BRIEF>
Search the material for "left" and show all lines that contain it.

STORED DATA>
^^^^^^^^

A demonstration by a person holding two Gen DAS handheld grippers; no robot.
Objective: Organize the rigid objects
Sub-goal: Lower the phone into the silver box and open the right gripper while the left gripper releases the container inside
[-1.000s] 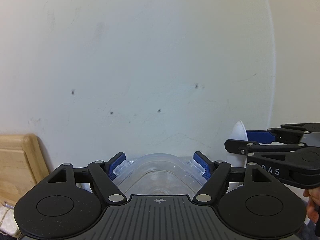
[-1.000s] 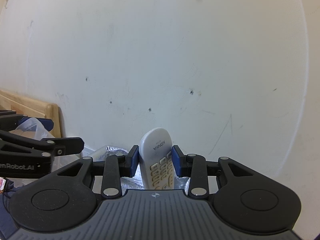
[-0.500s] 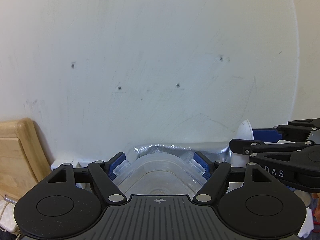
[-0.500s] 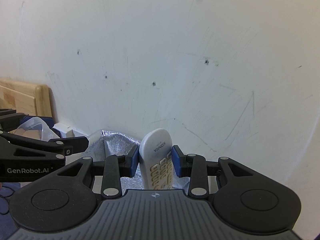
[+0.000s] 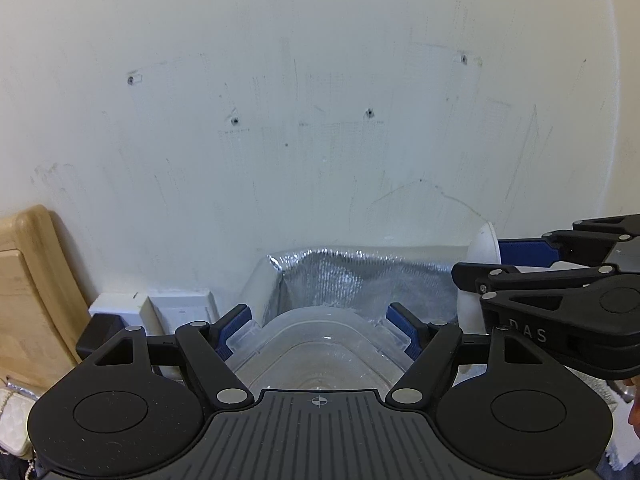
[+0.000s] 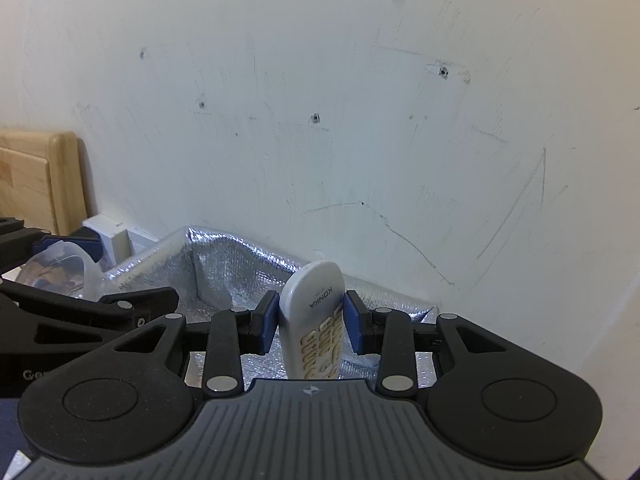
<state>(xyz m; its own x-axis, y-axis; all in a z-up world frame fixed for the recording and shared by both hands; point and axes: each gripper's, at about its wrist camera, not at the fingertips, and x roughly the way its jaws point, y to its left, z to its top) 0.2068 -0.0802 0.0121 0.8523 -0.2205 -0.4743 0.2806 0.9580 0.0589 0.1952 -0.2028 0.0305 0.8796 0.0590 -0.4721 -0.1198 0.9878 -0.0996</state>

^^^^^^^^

RESULT OF THE EXERCISE>
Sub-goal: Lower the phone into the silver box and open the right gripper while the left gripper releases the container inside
<state>(xyz m; its own x-axis, y-axis; all in a z-up world frame fixed for the recording and shared by both hands; point and axes: each gripper's, at about its wrist camera, not at the fingertips, and x roughly the way its jaws point, y to its left, z to its top) 0.2068 -0.0802 0.0121 0.8523 -0.2205 -0.4743 0.2806 0.9580 0.0589 0.1952 -0.2028 0.0305 0.8796 0.0590 -0.4721 -0.1198 0.9878 -0.0996</state>

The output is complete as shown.